Work required:
Copy exactly, and only, the lines between the start of the entries below and the line containing "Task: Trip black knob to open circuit", both inclusive. Omit pictures.

Data entries:
----------------------------------------

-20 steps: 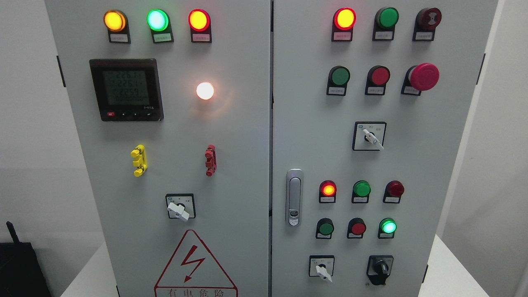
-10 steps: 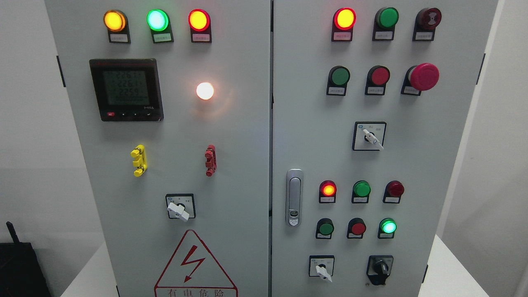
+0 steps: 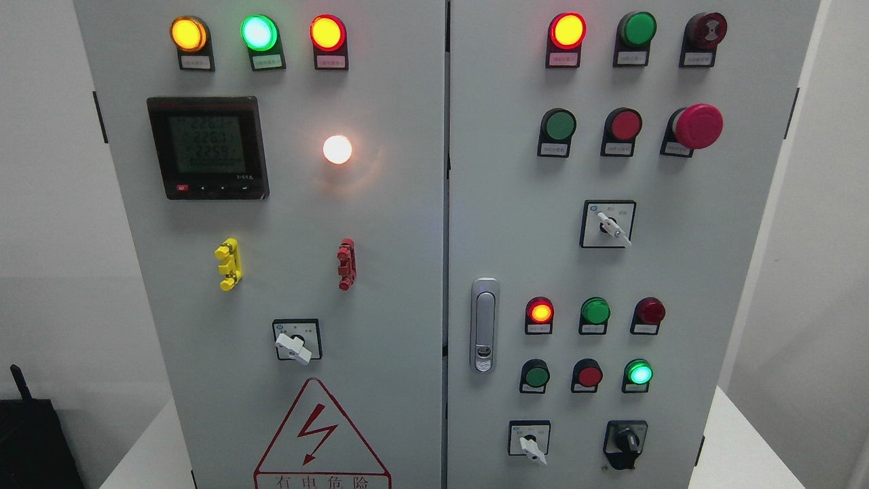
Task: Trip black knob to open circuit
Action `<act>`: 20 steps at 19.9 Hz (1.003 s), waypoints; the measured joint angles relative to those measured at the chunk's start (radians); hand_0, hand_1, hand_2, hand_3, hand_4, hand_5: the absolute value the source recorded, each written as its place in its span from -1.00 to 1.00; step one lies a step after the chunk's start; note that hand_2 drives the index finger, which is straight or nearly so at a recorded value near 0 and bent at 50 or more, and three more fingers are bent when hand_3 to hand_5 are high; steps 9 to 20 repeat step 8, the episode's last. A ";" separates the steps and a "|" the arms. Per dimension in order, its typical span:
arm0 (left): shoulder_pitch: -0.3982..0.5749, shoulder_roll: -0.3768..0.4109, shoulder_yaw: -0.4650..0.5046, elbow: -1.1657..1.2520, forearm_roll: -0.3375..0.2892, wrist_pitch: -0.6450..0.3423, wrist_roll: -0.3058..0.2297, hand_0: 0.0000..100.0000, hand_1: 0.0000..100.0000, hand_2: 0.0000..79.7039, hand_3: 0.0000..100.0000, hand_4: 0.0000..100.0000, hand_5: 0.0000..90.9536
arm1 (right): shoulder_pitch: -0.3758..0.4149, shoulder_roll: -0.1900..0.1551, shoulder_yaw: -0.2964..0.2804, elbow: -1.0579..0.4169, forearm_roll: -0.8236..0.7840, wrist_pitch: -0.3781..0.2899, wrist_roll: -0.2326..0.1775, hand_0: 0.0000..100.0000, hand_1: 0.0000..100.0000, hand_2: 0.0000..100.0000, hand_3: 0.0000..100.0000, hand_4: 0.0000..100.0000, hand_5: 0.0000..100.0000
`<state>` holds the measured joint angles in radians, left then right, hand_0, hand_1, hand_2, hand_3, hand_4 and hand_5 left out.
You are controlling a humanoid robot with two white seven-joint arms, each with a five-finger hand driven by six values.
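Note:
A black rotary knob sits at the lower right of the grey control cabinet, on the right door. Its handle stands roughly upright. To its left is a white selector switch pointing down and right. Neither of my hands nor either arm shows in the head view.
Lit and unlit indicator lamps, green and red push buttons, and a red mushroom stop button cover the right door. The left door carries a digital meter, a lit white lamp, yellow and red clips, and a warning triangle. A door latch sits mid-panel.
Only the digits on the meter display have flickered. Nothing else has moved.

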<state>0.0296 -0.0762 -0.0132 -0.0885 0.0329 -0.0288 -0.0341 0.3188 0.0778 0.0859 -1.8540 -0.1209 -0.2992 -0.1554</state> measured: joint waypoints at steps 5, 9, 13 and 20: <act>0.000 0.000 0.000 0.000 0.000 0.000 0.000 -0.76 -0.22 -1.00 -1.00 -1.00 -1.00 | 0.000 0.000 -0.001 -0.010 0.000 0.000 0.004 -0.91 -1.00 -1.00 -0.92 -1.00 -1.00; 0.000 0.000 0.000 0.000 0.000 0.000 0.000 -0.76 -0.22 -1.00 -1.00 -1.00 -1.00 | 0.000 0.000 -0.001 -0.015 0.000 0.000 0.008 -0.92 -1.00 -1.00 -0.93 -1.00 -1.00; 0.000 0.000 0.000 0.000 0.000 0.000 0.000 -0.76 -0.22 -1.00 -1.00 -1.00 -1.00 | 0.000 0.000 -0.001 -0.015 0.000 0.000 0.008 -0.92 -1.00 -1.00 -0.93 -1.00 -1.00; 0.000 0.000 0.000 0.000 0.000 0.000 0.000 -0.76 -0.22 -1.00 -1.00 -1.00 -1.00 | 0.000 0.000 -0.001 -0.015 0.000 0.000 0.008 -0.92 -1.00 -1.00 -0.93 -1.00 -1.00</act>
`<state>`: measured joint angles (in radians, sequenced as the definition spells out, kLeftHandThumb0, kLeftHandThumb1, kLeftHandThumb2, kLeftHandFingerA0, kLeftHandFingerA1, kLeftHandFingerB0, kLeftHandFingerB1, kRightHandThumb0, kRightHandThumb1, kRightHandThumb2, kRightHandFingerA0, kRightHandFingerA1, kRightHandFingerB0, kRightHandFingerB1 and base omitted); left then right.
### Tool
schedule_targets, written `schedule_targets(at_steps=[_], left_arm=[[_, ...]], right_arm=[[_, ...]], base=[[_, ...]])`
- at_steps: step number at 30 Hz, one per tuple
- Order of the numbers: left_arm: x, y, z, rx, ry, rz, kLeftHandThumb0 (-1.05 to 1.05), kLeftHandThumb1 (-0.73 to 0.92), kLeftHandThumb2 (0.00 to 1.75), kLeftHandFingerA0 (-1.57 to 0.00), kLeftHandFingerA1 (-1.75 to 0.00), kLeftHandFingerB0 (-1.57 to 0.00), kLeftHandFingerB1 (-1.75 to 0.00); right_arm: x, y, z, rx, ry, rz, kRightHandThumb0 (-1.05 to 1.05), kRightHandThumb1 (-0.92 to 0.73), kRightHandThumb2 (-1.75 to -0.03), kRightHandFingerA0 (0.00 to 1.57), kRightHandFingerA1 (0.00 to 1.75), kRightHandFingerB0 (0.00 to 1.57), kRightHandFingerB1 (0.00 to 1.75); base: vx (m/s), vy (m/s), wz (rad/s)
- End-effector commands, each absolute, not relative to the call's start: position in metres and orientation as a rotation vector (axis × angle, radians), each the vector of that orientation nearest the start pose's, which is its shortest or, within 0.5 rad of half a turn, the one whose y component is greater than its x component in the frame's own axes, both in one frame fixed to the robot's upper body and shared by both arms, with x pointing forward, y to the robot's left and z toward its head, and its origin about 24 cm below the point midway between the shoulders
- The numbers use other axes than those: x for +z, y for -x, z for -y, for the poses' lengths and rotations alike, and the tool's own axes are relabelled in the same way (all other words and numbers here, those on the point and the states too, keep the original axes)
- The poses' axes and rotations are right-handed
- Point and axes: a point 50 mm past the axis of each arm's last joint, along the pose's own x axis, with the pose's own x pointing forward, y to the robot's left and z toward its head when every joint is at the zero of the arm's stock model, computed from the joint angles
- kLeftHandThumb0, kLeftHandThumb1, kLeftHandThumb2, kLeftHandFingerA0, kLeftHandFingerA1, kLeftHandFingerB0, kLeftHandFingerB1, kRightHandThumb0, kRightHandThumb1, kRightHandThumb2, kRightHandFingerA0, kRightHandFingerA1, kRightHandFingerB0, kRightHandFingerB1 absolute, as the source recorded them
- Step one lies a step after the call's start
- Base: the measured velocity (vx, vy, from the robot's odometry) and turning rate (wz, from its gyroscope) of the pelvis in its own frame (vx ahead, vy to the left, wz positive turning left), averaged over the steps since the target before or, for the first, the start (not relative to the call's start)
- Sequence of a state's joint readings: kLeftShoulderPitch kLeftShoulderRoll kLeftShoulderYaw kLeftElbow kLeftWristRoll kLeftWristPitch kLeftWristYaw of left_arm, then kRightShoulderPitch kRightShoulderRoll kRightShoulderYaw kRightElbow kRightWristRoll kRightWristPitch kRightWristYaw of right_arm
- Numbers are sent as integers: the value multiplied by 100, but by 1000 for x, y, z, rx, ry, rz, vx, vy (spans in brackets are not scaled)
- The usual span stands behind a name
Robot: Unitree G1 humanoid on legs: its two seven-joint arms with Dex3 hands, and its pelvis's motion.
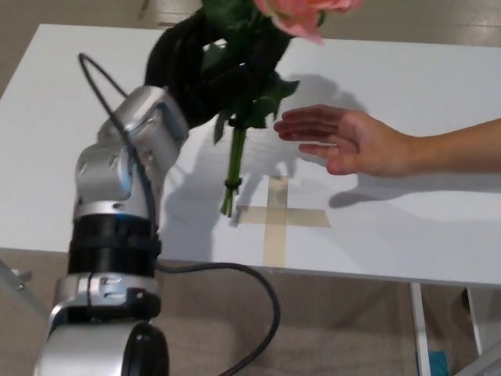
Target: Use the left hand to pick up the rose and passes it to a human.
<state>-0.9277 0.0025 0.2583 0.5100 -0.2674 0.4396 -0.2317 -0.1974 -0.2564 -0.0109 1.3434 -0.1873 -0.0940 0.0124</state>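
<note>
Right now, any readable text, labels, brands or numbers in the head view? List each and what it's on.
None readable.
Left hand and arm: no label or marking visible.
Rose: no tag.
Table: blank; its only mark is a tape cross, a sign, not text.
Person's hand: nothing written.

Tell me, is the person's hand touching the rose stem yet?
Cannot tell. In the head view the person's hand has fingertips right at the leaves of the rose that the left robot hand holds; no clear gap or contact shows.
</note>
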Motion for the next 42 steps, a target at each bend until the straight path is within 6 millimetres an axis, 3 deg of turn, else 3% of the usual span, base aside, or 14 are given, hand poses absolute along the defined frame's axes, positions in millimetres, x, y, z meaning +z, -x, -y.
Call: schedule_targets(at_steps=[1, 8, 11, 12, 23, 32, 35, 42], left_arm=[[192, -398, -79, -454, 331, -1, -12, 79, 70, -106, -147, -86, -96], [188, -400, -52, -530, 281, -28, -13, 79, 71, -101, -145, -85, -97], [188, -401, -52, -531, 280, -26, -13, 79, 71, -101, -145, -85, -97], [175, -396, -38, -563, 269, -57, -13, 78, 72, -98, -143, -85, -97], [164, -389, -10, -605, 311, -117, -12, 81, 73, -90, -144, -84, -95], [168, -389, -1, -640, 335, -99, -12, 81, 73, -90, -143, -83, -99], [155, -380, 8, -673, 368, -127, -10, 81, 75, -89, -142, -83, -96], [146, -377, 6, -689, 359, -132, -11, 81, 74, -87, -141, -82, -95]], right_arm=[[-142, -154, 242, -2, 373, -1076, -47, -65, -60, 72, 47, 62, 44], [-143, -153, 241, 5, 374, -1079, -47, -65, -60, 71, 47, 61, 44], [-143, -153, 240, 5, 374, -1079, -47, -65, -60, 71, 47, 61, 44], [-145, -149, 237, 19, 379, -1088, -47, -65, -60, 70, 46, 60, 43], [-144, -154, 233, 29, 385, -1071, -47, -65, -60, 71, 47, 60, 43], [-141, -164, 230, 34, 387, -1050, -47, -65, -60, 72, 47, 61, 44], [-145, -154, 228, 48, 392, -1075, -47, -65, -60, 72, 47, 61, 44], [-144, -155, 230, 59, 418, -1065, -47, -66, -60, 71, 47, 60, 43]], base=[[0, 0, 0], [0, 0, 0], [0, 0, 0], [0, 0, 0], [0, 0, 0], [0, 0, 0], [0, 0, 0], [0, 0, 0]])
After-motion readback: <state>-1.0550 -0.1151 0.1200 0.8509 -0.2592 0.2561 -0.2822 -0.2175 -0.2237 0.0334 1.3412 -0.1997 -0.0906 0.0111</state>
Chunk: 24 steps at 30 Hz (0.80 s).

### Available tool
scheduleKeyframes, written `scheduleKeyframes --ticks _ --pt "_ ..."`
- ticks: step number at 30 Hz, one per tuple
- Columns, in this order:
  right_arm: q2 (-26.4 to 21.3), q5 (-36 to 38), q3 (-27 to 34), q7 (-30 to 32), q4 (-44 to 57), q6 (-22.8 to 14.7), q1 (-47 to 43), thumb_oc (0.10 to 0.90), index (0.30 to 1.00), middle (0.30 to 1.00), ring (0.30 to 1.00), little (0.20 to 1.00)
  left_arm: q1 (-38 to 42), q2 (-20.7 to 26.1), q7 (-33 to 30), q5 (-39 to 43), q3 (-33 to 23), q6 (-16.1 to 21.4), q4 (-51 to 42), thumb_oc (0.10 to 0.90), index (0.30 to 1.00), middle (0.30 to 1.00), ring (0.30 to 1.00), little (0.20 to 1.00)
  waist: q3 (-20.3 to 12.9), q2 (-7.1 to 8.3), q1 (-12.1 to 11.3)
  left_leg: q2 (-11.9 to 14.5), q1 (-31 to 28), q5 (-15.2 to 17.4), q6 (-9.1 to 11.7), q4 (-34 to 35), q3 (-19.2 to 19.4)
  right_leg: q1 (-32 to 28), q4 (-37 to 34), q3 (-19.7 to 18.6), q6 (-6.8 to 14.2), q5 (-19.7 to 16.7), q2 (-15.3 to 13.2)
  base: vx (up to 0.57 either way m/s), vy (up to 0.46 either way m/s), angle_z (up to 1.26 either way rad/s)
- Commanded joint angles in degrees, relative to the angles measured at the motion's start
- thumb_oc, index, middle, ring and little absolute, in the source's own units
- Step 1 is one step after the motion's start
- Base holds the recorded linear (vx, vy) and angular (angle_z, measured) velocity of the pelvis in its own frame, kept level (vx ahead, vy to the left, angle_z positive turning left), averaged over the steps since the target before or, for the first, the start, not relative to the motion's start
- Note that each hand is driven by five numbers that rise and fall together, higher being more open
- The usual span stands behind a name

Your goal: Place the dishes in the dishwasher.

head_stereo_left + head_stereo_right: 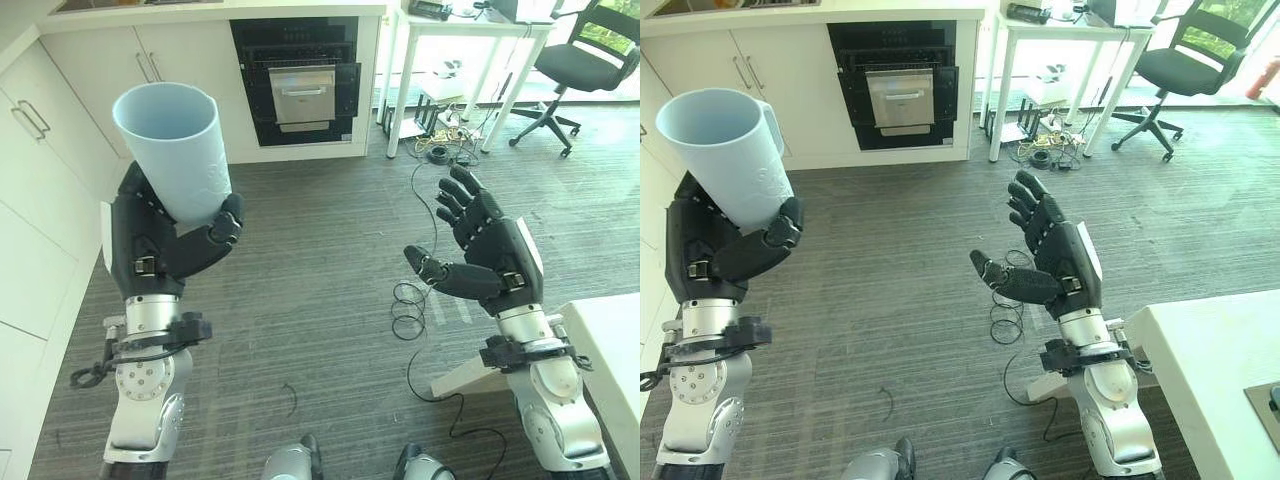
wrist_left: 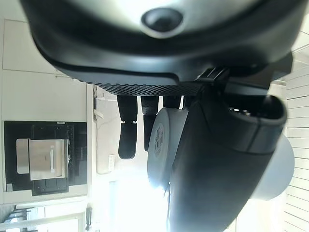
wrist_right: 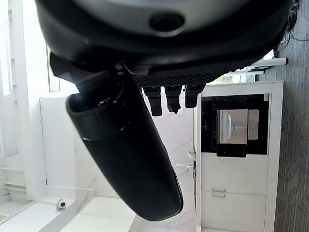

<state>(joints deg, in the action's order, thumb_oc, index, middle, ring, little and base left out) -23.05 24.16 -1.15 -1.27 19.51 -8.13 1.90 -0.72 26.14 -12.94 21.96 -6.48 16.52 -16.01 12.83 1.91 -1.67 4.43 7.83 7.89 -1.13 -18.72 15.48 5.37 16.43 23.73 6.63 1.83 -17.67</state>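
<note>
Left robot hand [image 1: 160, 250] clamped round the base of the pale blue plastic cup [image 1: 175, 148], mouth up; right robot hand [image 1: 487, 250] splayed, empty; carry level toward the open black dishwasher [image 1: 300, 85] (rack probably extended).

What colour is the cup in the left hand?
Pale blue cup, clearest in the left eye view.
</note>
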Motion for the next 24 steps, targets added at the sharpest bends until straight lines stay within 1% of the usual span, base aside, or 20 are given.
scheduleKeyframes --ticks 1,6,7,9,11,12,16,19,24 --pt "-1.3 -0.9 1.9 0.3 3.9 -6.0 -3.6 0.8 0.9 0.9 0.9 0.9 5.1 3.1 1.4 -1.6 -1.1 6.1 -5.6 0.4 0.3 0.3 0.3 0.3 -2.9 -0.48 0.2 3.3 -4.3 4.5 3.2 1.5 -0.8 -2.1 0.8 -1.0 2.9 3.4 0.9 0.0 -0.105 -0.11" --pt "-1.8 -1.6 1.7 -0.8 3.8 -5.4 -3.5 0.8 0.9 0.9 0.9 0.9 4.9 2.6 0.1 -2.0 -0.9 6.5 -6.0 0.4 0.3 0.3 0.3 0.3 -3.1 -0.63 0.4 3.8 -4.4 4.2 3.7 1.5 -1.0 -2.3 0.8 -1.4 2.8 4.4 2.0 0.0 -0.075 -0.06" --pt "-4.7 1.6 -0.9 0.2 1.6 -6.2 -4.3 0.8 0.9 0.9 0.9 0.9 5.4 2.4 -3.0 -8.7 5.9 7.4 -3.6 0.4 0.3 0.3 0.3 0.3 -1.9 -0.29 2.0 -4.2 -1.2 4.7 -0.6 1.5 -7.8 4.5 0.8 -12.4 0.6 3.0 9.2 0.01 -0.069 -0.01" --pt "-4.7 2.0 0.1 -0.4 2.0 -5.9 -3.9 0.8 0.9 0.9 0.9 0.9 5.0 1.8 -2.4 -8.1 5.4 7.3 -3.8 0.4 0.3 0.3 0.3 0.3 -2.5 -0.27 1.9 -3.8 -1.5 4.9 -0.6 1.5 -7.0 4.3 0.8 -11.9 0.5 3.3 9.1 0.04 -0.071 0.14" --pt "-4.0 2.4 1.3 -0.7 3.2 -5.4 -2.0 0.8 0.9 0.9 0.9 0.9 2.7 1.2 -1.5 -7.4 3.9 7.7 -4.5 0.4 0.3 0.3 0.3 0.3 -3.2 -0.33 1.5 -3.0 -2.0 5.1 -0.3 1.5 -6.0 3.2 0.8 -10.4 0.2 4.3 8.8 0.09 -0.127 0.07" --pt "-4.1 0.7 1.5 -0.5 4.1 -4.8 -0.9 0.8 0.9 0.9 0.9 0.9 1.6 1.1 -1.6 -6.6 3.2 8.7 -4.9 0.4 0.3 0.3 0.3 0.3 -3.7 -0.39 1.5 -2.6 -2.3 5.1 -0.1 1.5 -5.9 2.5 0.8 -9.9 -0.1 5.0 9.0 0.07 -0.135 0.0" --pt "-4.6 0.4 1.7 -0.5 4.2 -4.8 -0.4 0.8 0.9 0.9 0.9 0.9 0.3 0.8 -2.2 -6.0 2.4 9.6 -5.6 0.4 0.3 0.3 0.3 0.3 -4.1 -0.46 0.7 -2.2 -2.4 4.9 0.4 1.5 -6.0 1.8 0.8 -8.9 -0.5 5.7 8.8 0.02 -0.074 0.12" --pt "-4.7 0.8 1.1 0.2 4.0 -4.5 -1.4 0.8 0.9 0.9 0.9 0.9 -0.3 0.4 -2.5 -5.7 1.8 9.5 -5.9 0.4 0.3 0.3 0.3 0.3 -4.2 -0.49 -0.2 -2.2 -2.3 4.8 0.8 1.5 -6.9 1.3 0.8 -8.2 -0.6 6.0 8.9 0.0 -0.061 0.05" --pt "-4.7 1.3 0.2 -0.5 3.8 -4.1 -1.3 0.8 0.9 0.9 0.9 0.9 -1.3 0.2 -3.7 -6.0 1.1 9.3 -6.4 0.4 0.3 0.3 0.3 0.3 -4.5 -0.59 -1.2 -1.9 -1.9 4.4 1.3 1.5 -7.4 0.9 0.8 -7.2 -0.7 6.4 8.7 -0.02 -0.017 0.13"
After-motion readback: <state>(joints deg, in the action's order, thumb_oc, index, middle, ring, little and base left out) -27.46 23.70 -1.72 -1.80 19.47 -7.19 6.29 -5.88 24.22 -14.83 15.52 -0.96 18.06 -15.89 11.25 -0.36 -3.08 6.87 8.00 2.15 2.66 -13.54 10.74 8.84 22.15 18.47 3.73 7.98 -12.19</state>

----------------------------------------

Problem solution:
-20 steps: 
-10 steps: 
+0 steps: 
Task: Trip black knob to open circuit

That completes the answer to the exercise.